Often my friend Tennis invites me to join him for the private sword class he takes with Sensei Mike Esmialzadeh. We practice the partner exercises from the system and I get to be 'the opponent' so Sensei Mike E can troubleshoot. Class is 6.15a.m. and without doubt is one of the funnest ways to start the day.
Sensei Mike E is high ranking in many Japanese systems, but has also trained various Chinese Arts, and Eskrima under Mike Inay. He is hugely knowledgeable, well read and highly skilled, and with this varied background can see behind the Arts to the principles that lie beneath - he can explain them, and he can do them.
Like I said - big fun.
Last class we were working attacks from the draw - counter ambush type stuff from the Toyama Ryu Battodo system, and that led to a discussion of the various ways that swords have been carried in different cultures and over time.
Mike pointed out that pre 1570 Katanas were generally carried edge down (as is the norm for sword carry in many cultures), but after 1570 though this was still true on the battle field, on the street the blade started to be carried edge up.

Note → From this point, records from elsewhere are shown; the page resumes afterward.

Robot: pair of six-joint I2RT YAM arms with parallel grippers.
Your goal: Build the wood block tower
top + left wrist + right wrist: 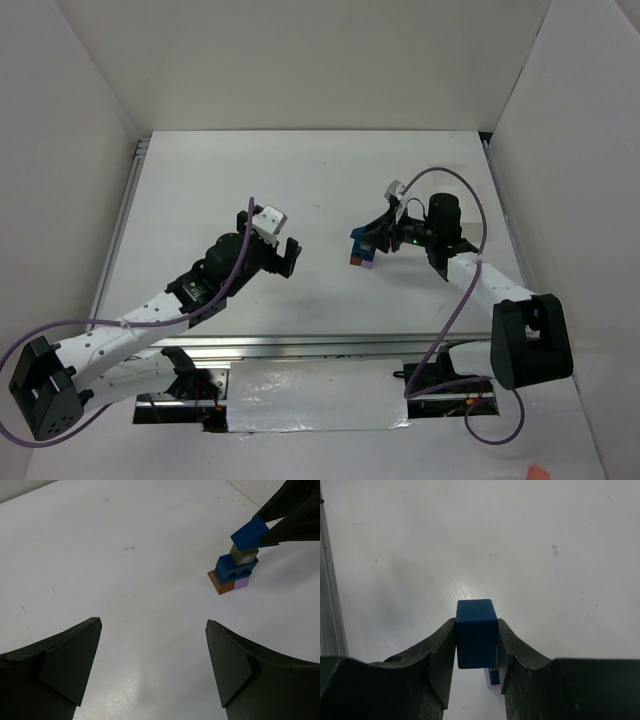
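Toward four o'clock from the middle of the matte white table (300, 180) stood the small painted wood block tower (361, 258). At its base a flat brown-orange block (219, 582) and a lavender block (242, 583) lay side by side. A dark blue arched block (235, 567) with two notches lay across them, and on top sat an olive-grey cube (242, 555) bearing a pale mark, perhaps an 8, too small to read surely. The right gripper (476, 632) clamped a smooth, square-edged blue wooden block (476, 615), tilted, just over that cube; whether they touched could not be told. The left gripper (154, 625), at nine o'clock of the tower and well apart, had its dark fingers spread wide.
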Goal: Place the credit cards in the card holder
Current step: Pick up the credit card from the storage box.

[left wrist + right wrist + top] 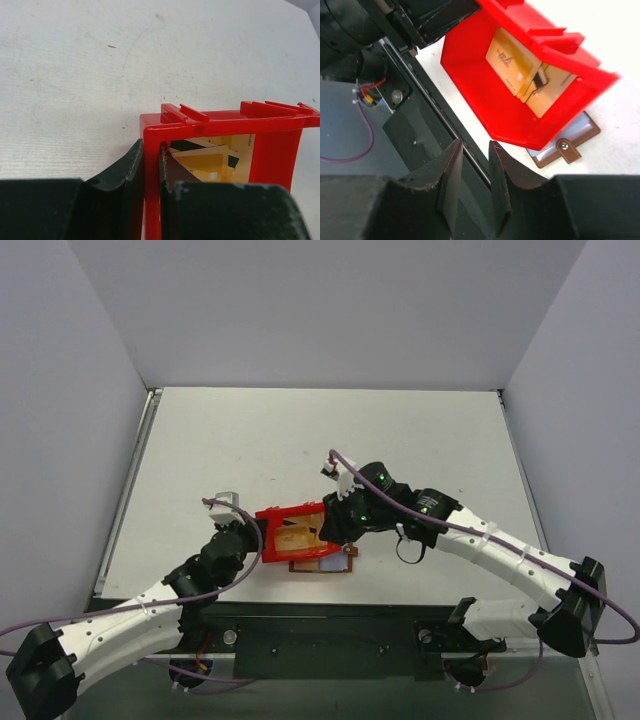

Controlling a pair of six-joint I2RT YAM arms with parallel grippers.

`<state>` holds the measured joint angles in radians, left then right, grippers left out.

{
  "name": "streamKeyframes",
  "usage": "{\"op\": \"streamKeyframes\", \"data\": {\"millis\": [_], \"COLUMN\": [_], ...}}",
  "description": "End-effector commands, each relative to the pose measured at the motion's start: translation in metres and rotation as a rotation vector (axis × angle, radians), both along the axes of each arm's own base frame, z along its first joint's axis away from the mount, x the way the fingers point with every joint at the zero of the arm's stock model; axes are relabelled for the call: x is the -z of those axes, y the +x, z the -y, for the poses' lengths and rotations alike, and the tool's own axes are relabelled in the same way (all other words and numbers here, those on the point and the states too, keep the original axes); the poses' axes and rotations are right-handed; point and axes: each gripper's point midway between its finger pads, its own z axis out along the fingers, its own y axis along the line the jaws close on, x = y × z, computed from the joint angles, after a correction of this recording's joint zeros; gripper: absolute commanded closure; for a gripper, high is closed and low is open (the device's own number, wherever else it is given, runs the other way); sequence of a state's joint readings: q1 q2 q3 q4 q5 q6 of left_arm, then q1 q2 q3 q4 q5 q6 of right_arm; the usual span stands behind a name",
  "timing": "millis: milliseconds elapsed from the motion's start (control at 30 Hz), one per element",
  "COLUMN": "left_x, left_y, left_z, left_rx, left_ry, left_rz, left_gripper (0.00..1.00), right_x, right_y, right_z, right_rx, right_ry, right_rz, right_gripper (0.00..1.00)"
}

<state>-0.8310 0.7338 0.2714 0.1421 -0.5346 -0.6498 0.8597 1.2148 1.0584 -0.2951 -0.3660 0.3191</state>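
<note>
The credit cards (212,161), gold-tan with one showing a dark stripe, lie loose inside a red plastic bin (225,122). My left gripper (151,160) is shut on the bin's left wall, one finger outside and one inside. In the top view the bin (285,513) sits tilted at the table's near edge with the cards (298,533) in it. The brown card holder (325,563) lies open just under the bin's near right corner. My right gripper (474,147) hovers beside the bin (480,100), narrowly open with nothing between its fingers. The cards (517,67) and the holder's snap tab (566,146) show beyond it.
The table's near edge and a dark metal rail (427,105) run right below my right gripper. My two arms meet closely around the bin, the right gripper (332,528) just right of it. White table surface (300,430) stretches behind the bin.
</note>
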Motion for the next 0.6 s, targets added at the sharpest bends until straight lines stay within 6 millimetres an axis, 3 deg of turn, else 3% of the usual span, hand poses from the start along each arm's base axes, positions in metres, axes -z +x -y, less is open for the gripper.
{"op": "streamKeyframes", "data": {"millis": [0,567], "left_x": [-0.045,-0.057], "left_y": [0.009,-0.002], "left_z": [-0.008,-0.013], "left_rx": [-0.134,-0.208], "left_ry": [-0.148,-0.178], "left_rz": [0.156,0.170], "left_gripper": [1.00,1.00], "right_x": [0.012,0.058], "right_y": [0.007,0.036], "right_z": [-0.015,-0.066], "right_rx": [0.018,0.151], "right_ry": [-0.046,-0.039], "right_rz": [0.069,0.113], "right_gripper": [0.76,0.71]}}
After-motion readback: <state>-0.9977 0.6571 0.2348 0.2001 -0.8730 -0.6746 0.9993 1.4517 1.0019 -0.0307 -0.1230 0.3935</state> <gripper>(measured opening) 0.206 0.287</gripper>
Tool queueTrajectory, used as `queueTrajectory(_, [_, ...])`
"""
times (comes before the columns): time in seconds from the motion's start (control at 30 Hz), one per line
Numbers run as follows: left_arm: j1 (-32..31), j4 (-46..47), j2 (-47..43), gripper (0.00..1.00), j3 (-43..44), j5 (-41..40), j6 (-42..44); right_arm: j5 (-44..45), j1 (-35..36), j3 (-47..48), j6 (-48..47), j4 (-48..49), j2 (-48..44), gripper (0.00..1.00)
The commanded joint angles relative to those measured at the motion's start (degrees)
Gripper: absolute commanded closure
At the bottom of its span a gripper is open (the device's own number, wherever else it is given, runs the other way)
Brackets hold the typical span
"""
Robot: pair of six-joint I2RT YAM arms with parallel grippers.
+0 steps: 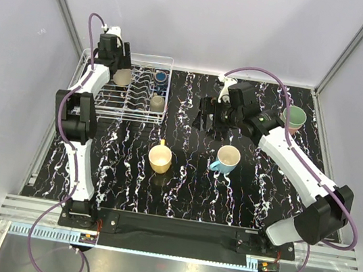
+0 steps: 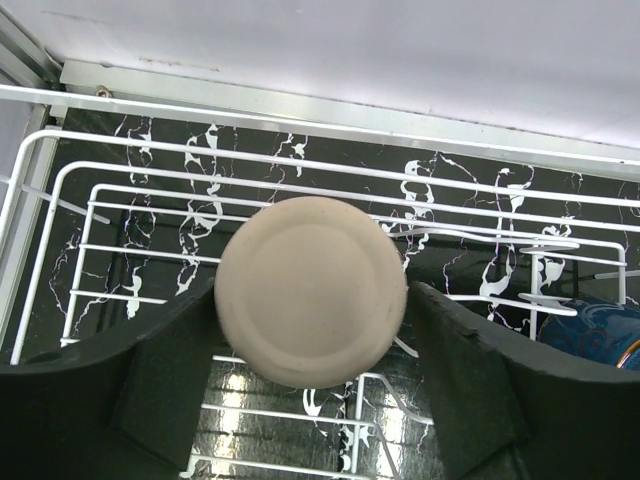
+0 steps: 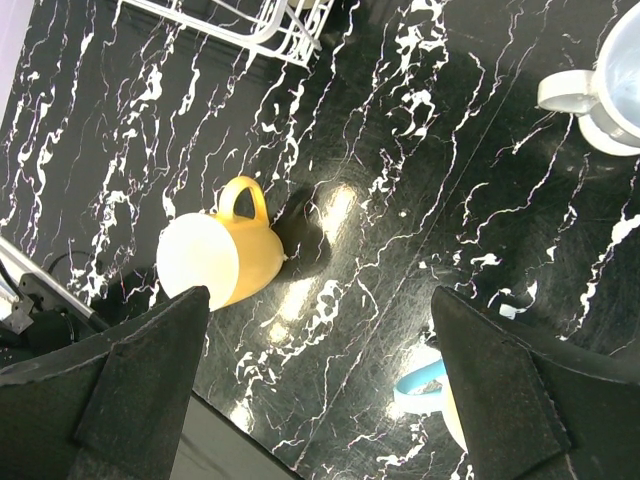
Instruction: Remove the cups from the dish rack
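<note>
Light: bright, from overhead.
Glare: white patches on the glossy table (image 3: 330, 215).
Shadow: short, dark, beside the yellow mug (image 3: 235, 262).
Focus: mostly sharp.

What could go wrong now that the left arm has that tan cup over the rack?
The tan cup is pinched only at its round sides by the left gripper; it might slip onto the dish rack wires. Swinging out, it could clip the navy cup nearby. Setting it down risks bumping the yellow mug already on the table.
</note>
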Motion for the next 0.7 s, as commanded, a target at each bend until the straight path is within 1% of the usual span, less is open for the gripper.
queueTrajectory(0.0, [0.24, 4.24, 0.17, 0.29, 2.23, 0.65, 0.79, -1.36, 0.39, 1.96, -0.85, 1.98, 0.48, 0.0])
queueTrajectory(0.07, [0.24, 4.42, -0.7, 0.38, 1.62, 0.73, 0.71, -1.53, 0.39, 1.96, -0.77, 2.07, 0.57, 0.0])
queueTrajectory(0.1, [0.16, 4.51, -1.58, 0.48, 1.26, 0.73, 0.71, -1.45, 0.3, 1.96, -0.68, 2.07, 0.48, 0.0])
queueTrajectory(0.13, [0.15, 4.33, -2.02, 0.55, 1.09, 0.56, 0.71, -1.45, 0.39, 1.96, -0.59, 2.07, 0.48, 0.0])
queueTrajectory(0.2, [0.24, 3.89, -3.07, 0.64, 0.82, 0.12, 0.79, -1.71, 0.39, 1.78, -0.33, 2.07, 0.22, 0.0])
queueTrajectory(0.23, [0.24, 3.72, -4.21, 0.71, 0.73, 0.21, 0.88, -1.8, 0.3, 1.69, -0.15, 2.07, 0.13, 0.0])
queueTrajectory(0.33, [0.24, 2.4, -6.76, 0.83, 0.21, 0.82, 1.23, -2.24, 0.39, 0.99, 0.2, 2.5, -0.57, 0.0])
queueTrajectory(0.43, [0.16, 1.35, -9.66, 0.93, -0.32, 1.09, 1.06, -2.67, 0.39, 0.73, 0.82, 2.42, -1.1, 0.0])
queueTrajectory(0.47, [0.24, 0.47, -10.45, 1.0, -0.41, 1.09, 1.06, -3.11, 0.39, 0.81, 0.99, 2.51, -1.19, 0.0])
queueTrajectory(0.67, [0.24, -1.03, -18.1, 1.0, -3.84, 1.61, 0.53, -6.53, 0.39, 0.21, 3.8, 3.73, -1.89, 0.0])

The 16th century had seen constant civil war in Japan which was to continue into the early 1600s, but after 1570 the climate quietened down, and the result was a country filled with warriors who had known nothing but war for generations, all carrying swords into an era of peace.
As one could also imagine, old feuds from the war era bled over into these times, and the integration of past enemies into peaceful neighbors was not a smooth process. This resulted in constant confrontations, street brawls, ambushes and assassinations. An attack could come at any time, from any direction, front, behind, round a corner, and could be a cut from above, the side, a poke, a disarm, and there could be more than one of them.
It became important to have counter ambush skills and a quick draw.
So why did this influence the way the sword was carried?
Carrying edge down gives you one good angle to draw and cut from (#3 in TRB), but makes it harder to draw the blade upwards or horizontally as you have to twist in and up on the scabbard to change the angle, and your wrist does not have so much range of motion in this direction - remember the sword is curved and so is the scabbard. But keeping the edge up means it is much easier to angle the body or twist the scabbard out and down (a much more natural movement) to change it's orientation, giving 5 good, quick draw directions, enough to (potentially) take care of any attack angle, from any direction when combined with movement.
So even in the most traditional systems, "why?" questions have answers rooted in pragmatism, historical or otherwise ... or should do.
Everything should have a good reason behind it, and asking "Why?" and discovering these reasons is a crucial part of understanding.